TASK INSTRUCTIONS
Please copy out all the data. Every detail stays the same.

SOURCE MATERIAL
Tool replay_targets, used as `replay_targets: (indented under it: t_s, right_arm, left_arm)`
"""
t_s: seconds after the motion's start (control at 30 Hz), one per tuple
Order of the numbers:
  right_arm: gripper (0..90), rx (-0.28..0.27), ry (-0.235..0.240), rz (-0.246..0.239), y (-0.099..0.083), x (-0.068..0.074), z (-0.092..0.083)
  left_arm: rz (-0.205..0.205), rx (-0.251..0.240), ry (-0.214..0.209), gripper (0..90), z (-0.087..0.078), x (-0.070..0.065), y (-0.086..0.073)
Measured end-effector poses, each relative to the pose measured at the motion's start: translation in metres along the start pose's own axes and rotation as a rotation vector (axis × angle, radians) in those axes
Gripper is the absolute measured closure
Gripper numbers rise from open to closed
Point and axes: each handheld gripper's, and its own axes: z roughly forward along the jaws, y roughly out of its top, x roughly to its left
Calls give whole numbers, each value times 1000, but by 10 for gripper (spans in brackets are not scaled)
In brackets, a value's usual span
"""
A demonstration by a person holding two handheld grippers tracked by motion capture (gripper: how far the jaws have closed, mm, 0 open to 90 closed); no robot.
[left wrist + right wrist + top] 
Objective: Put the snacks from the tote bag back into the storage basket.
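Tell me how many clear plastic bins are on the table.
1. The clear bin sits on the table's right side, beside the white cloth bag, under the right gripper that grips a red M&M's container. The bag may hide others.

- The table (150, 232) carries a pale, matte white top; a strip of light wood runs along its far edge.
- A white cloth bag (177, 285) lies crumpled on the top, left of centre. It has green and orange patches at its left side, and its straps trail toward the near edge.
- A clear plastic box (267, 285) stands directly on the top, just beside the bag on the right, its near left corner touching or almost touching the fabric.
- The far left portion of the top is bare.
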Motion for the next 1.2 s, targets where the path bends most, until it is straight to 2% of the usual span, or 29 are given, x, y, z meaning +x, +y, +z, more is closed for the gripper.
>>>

RESPONSE BELOW
Tool replay_targets, used as `replay_targets: (indented under it: t_s, right_arm, left_arm)`
"""
t_s: seconds after the motion's start (control at 30 Hz), one per tuple
Order of the numbers:
  right_arm: gripper (0..90), rx (-0.28..0.27), ry (-0.235..0.240), rz (-0.246..0.239), y (-0.099..0.083), x (-0.068..0.074), z (-0.092..0.083)
  left_arm: rz (-0.205..0.205), rx (-0.251..0.240), ry (-0.214..0.209), gripper (0..90), z (-0.087..0.078), x (-0.070..0.065), y (-0.086..0.073)
Measured end-effector poses, each relative to the pose measured at the motion's start: translation in metres along the start pose's own axes and rotation as a rotation vector (axis × angle, radians) in those axes
Gripper is the absolute measured closure
Gripper numbers rise from open to closed
Point and axes: each handheld gripper's, and its own axes: z roughly forward along the jaws, y roughly out of its top, x roughly to its left
Calls give whole numbers, each value times 1000, but by 10 for gripper (spans in brackets are not scaled)
In brackets, a value's usual span
"""
A demonstration by a person holding two handheld grippers tracked by motion capture (gripper: how far the jaws have closed, mm, 0 open to 90 closed); no robot.
[left wrist + right wrist + top] 
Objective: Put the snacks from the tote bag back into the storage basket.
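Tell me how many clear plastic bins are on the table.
1. The clear bin sits on the table's right side, beside the white cloth bag, under the right gripper that grips a red M&M's container. The bag may hide others.

- The table (150, 232) carries a pale, matte white top; a strip of light wood runs along its far edge.
- A white cloth bag (177, 285) lies crumpled on the top, left of centre. It has green and orange patches at its left side, and its straps trail toward the near edge.
- A clear plastic box (267, 285) stands directly on the top, just beside the bag on the right, its near left corner touching or almost touching the fabric.
- The far left portion of the top is bare.
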Motion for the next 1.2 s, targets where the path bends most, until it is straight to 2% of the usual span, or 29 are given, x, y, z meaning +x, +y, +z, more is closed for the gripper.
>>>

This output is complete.